1

I am currently managing some servers for a client running close to 40 websites, nearly half of which are WordPress websites. We are currently using 4 VPS from Linode with the sites distributed across the 4 servers relatively evenly. The servers are running the latest version of CentOS and have about 1GB of ram each.

We have been encountering recurring outages, but last night's outage was the oddest. The websites went down, so I logged in to Webmin and our webserver, DB server, DNS server, etc were all down. I started them back up and logged in via SSH just to find that the server was crawling. Running TOP showed that nothing was hitting the server hard and it did not look low on resources at all. Looking at the Linode graphs, everything was fine leading up to the outage (from what I could see), then there was a sharp drop off in CPU%, IO, network activity, etc. Just before that, disk IO was pretty high since our nightly backups were being taken, but that was the only major activity.

I'm at a bit of a loss with where I should continue from here. The client is very frustrated and rightfully so.

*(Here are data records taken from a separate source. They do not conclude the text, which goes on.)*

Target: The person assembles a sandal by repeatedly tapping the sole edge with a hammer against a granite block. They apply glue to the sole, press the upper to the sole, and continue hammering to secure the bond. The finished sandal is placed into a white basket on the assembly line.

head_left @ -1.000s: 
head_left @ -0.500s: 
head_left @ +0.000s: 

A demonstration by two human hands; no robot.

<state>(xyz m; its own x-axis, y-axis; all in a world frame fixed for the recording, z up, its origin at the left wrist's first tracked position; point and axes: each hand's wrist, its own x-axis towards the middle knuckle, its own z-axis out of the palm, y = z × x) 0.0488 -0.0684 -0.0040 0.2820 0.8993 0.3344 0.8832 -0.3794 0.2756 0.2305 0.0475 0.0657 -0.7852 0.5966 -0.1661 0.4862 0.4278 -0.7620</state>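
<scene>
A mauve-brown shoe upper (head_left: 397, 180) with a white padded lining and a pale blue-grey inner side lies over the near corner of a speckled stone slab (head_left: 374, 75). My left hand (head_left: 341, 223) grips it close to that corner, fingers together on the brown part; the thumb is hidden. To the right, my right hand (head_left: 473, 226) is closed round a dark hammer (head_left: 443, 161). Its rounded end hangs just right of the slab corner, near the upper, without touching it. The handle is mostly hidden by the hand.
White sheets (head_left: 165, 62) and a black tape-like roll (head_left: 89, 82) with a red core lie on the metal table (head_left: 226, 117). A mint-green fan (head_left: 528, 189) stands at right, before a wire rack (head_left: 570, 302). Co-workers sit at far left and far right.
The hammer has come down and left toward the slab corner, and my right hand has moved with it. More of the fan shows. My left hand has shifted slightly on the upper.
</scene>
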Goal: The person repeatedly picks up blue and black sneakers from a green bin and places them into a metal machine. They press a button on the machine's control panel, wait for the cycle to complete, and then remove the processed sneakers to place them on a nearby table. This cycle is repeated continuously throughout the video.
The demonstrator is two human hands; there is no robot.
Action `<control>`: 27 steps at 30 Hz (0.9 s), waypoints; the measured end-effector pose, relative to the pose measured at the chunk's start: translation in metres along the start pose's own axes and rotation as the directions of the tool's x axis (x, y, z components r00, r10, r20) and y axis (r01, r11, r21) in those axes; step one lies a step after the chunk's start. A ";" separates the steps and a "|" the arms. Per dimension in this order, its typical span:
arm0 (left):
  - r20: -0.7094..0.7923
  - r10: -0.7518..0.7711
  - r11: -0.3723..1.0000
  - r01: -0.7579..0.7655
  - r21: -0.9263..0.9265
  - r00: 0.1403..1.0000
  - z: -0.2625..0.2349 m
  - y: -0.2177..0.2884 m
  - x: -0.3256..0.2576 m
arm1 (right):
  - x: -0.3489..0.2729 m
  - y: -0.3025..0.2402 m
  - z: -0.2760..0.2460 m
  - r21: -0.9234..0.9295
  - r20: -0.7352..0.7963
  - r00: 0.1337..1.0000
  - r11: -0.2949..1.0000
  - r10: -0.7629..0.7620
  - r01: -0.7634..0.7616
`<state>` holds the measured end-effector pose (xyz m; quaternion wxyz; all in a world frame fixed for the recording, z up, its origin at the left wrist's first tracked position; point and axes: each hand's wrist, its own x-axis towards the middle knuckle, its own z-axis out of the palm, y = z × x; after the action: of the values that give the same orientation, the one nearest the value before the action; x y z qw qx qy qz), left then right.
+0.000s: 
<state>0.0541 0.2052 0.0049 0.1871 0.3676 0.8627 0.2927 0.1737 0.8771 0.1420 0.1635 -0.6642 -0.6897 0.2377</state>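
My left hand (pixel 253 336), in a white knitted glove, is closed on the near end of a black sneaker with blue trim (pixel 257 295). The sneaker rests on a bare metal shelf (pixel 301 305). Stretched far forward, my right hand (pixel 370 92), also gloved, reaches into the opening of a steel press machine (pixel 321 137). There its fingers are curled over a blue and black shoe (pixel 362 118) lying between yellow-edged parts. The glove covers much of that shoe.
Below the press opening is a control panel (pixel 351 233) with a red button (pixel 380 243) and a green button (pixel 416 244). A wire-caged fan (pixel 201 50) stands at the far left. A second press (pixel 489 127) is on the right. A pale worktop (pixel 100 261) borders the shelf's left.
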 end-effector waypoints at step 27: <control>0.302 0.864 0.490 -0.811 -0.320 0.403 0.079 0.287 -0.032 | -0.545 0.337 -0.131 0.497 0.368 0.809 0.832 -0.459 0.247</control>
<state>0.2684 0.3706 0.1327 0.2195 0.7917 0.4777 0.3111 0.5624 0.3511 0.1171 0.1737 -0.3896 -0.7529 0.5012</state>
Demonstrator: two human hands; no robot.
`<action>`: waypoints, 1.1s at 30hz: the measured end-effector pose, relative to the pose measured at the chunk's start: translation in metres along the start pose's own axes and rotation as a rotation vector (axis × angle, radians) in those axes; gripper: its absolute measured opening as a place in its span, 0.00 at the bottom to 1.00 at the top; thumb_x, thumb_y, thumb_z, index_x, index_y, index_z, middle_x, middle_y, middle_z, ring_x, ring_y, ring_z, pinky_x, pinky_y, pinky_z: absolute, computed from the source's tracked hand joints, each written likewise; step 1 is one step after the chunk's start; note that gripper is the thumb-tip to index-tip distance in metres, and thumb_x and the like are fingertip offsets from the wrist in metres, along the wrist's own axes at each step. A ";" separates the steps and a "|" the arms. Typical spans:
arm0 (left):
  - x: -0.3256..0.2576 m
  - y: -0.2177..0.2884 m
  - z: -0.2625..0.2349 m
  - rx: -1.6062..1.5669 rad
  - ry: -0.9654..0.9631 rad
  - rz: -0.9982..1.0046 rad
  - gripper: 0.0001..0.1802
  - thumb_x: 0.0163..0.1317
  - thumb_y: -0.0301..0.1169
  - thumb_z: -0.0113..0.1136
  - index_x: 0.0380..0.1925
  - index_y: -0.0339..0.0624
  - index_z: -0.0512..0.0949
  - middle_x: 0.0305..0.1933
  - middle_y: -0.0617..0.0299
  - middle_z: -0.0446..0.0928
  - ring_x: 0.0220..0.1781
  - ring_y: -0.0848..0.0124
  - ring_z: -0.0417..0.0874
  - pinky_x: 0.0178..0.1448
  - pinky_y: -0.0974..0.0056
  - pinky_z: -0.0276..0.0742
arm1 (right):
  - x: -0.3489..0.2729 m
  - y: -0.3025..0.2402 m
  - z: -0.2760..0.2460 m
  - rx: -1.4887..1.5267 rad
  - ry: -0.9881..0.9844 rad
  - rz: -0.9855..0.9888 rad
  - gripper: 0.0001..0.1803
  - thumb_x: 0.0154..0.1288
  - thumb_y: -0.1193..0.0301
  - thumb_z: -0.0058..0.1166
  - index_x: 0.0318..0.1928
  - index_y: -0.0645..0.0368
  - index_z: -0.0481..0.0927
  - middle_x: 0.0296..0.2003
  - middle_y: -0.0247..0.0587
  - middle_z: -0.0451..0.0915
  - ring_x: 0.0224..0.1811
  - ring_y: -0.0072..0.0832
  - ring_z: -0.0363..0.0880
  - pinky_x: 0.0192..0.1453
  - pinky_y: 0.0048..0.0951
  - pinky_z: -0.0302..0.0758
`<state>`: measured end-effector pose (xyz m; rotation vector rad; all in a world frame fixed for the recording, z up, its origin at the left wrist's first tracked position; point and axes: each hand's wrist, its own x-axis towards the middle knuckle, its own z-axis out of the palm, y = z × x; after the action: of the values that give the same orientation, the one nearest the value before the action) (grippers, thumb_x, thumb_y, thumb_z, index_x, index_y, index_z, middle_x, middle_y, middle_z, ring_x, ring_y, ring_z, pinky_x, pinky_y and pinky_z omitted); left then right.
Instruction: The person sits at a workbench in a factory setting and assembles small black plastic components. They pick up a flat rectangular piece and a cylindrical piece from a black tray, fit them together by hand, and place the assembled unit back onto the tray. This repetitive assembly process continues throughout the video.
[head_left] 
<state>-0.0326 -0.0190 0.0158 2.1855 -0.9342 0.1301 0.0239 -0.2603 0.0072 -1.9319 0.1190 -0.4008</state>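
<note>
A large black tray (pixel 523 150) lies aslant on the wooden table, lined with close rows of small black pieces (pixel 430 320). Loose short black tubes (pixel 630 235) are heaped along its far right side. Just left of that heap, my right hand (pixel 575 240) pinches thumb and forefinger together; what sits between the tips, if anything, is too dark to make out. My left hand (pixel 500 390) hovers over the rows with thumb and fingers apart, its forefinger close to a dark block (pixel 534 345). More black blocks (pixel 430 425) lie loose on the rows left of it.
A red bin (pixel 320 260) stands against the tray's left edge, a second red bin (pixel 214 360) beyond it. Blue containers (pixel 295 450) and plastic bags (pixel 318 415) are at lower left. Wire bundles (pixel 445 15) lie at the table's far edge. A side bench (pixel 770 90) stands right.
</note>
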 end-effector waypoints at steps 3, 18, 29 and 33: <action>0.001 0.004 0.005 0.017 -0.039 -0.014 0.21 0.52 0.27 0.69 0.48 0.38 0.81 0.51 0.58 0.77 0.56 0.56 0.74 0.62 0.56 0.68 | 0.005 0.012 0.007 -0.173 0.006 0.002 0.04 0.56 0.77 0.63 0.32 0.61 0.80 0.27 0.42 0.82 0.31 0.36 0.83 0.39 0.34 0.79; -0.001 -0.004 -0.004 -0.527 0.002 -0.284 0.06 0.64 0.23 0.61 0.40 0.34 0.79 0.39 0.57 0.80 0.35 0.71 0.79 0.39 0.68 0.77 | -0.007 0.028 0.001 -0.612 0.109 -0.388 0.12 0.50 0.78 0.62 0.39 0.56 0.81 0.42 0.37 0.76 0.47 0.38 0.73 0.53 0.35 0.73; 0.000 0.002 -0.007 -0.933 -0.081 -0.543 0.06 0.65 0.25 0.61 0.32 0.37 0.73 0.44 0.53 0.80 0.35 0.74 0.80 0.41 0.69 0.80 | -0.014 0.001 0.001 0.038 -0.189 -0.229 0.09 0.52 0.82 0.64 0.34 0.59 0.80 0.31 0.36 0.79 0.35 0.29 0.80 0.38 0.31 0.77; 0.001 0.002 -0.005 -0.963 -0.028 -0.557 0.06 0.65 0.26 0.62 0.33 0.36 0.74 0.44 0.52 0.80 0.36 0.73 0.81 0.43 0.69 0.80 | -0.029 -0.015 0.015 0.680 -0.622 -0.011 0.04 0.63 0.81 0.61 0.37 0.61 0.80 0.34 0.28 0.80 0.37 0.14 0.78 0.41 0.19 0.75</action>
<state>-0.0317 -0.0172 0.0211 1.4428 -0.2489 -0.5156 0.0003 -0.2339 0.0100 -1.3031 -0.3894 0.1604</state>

What suggestions do you have to help troubleshoot and solve this?

Your help is greatly appreciated.

  • 1
    Hire a sysadmin. You sound like you're out of your depth. (Webmin is a dead giveaway! ;) – Tom O'Connor May 14 '13 at 23:21
  • Oh, and I'd probably move away from Linode and onto a proper webhost who actually give a toss about IO isolation on VMs. – Tom O'Connor May 14 '13 at 23:22
  • Heh, thanks @TomO'Connor. Might be true, but I'm trying to learn as much as I can... and I guess being tossed in the deep end can do that. I'm quite certain that the web servers need to be tuned, which is something that I am learning about for the first time. Would you be able to recommend any sysadmin resources? – unknownperson May 15 '13 at 04:48

2 Answers2

1

I would look at my logs and contact Linode for help.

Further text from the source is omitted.